Texas leads the nation in Latino population growth.

For Wu, the sanctuary-cities bill was the natural culmination of the “bigoted,
racist mentality” that has emerged in Texas, which he calls the epicenter of
the Tea Party. “Trump is simply the most visible manifestation of that
mentality,” he told me. “It’s been percolating up in the Republican Party for
the past decade.”_

I find the way this piece is written really emblematic of the sort of two-
faced and bad faith style for which our urban elites are becoming infamous. We
have a number of things going on in the article, but part of the core point is
stated only partially, which is that due to mass immigration the demographics
of Texas are rapidly changing to "majority-minority" in such a way as to
almost guarantee Democratic victory in the near future.

And yet at the same time, the causes of this rapid demographic change are just
barely hinted at, and mainly to not-so-subtly suggest anyone who opposes the
demographic change or wants to enact policy measures to try to stop the trend
is simply backwards, bigoted and naive to political realities.
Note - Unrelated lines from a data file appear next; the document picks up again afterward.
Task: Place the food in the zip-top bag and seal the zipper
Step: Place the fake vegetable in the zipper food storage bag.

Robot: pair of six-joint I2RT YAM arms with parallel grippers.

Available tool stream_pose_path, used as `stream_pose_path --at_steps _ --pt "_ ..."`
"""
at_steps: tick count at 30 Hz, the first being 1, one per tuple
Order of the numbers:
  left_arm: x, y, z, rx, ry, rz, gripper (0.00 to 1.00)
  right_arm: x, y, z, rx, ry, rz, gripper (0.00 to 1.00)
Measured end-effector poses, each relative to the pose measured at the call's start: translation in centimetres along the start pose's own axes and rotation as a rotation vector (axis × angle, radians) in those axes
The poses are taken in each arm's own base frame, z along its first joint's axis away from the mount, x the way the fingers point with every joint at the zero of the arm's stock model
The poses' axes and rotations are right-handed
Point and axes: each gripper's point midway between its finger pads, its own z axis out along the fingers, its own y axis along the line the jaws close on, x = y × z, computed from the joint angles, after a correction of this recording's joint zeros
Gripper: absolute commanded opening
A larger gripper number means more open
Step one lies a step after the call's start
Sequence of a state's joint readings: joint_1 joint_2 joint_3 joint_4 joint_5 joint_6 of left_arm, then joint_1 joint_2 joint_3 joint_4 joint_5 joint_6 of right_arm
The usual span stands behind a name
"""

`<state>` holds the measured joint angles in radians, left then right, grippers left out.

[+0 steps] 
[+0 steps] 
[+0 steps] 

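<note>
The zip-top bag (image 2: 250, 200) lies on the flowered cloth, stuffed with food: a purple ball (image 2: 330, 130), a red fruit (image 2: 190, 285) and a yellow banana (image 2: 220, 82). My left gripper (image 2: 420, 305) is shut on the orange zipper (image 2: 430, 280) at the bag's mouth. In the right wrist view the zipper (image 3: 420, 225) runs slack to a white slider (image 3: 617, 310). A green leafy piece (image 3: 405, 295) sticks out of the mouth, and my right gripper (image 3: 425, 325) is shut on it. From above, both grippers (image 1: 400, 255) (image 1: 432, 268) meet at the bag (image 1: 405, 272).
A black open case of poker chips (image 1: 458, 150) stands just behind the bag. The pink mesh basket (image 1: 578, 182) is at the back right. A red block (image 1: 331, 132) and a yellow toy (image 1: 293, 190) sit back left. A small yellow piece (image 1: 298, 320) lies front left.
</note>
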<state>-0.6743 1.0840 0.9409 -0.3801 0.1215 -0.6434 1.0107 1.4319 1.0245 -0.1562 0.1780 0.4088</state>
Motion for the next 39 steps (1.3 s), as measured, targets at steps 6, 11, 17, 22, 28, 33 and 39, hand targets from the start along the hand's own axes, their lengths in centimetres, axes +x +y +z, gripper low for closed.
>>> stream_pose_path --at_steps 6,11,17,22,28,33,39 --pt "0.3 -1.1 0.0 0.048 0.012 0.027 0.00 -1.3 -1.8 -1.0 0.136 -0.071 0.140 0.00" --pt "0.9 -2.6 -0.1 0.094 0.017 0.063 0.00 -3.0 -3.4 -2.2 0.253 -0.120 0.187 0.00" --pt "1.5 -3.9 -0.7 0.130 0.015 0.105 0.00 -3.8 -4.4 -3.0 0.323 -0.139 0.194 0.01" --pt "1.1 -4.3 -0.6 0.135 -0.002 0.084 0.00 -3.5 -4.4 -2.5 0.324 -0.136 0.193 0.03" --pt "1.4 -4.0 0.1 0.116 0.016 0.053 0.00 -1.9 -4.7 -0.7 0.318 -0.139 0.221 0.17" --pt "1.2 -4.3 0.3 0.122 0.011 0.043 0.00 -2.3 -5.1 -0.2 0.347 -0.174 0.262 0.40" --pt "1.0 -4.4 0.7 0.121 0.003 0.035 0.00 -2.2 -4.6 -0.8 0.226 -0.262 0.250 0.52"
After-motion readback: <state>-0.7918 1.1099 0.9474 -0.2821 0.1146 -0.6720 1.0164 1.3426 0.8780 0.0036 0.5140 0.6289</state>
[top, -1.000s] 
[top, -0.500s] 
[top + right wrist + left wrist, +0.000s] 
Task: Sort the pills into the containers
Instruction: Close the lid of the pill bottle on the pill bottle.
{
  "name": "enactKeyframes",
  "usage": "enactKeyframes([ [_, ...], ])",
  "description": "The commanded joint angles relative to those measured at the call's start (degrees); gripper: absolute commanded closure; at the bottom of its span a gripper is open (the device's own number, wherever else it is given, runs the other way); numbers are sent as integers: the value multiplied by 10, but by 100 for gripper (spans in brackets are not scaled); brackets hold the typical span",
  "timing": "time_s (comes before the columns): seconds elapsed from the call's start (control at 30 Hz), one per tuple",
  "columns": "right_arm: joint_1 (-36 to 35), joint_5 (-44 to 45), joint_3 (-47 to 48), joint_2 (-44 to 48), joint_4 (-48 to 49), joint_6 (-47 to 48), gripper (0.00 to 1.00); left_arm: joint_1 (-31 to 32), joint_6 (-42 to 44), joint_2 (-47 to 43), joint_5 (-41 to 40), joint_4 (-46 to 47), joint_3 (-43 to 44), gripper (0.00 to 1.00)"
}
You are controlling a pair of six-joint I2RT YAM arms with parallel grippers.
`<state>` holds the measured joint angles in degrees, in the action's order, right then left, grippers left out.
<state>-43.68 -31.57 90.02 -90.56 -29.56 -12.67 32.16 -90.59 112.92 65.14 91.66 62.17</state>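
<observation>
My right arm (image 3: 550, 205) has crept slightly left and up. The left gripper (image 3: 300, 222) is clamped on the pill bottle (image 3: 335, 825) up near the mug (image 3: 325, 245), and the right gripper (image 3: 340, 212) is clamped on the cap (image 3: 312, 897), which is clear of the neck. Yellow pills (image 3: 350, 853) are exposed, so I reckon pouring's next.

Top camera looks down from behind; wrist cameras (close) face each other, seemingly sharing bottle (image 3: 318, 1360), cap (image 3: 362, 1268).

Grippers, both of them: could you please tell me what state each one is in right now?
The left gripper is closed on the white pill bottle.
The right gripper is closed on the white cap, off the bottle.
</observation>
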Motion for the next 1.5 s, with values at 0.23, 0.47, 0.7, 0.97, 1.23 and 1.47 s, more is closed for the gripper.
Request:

Trump is president, the GOP is currently ascendent, the political divide in
the country is about as bad as it's ever been and getting worse, and the New
Yorker is seemingly clueless to the way it's perceived by much of the country
when it puts out a barely read-between-the-lines article whose message is: we
will replace your people via mass immigration and you dumb hicks aren't going
to stop it.

If this becomes a country where saying "it’s all over for the Anglos" is
normalized or even celebrated among urban elites, I seriously worry about our
future for any kind of political peace.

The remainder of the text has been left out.